PROBLEM DETAILS » Begin at the first line below and copy each line exactly, ending with the line where "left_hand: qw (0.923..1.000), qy" appears.

INFORMATION PROVIDED »
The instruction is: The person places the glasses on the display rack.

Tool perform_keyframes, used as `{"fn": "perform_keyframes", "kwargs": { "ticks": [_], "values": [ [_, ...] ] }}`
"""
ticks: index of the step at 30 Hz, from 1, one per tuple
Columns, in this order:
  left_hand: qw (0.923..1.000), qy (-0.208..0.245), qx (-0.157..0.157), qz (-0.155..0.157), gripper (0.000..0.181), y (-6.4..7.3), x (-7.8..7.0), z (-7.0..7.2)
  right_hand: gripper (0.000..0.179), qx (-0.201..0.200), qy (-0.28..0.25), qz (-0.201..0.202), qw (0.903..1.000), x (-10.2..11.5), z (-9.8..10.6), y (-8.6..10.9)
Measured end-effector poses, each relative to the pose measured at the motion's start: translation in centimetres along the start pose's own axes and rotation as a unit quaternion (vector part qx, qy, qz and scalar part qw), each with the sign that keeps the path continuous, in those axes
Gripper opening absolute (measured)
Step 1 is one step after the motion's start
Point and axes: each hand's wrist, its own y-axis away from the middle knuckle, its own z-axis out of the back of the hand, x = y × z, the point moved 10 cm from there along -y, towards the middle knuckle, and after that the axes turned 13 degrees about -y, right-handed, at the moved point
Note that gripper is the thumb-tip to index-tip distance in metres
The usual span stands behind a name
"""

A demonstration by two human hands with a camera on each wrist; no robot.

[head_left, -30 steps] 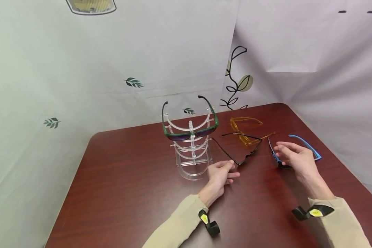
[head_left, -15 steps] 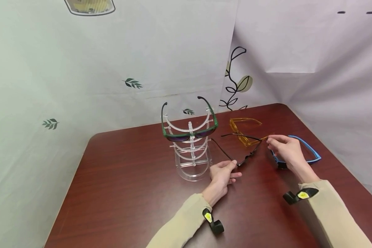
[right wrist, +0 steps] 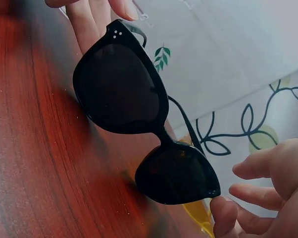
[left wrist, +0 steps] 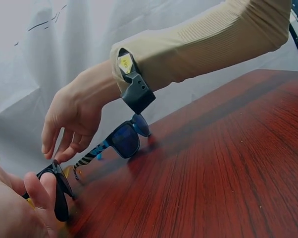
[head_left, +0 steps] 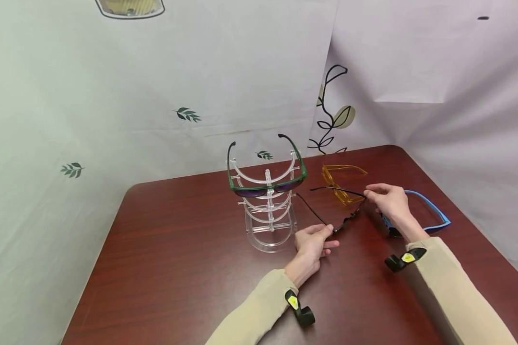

OUTPUT »
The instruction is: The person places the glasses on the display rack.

Tool perform_keyframes, used as `{"fn": "perform_keyframes", "kwargs": { "ticks": [_], "values": [ [_, ...] ] }}`
"""
ticks: index of the step at 30 Hz, from 1, one per tuple
Columns, in this order:
  left_hand: qw (0.923..1.000), qy (-0.208..0.245), qx (-0.157..0.157), qz (-0.155..0.157), gripper (0.000..0.181), y (-6.4..7.3), x (-7.8..7.0), z (-7.0..7.2)

The exercise has been finished.